**Task goal**. Drop the images. Copy every line below character for character.

**Supplied information**.
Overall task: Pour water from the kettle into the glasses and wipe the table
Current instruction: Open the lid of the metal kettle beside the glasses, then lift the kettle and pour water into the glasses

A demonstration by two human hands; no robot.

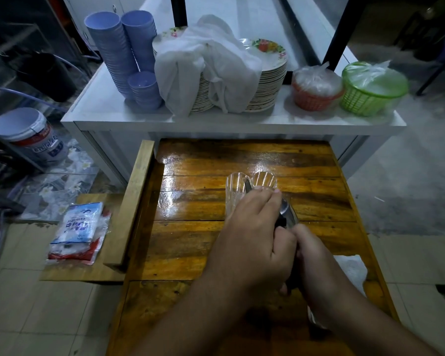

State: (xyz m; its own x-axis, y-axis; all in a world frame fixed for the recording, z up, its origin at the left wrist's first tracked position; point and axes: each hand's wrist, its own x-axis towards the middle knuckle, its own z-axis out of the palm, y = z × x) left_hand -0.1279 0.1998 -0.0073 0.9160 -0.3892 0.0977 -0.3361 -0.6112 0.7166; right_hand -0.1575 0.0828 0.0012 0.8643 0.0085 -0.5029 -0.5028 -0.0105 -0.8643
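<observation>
Glossy wooden worktop [190,242] fills my view, wet-looking at the far end. My left hand [252,242] presses on top of the metal kettle [288,214]; my right hand [316,263] grips its handle. Spout tips into the left of two ribbed glasses [235,191], side by side mid-worktop.

Two bare forearms enter from the bottom edge, with no sleeves, watch, bracelet or gloves on them. The left hand [252,242] and the right hand [316,263] are bare too, without rings. The fingers [267,199] end in short, plain nails.
</observation>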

**Solution below**.
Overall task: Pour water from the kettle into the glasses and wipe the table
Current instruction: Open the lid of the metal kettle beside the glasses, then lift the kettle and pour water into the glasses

A demonstration by two human hands; no robot.


State: (xyz m; its own x-axis, y-axis; all in a world frame fixed for the recording, z up, its origin at the left wrist's first tracked position; point and axes: each hand's wrist, its own x-axis towards the middle knuckle, its own z-axis out of the palm, y = z × x) left_hand -0.1279 0.1998 -0.0073 0.9160 -0.3892 0.0977 -0.3361 -0.6112 0.7166; right_hand -0.1575 0.0828 0.0012 0.8643 0.0085 -0.5029 -0.5028 -0.0105 -0.8643
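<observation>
Glossy wooden worktop [190,242] fills my view, wet-looking at the far end. My left hand [252,242] presses on top of the metal kettle [288,214]; my right hand [316,263] grips its handle. Spout tips into the left of two ribbed glasses [235,191], side by side mid-worktop.

Two bare forearms enter from the bottom edge, with no sleeves, watch, bracelet or gloves on them. The left hand [252,242] and the right hand [316,263] are bare too, without rings. The fingers [267,199] end in short, plain nails.
</observation>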

Here the work on this exercise is complete.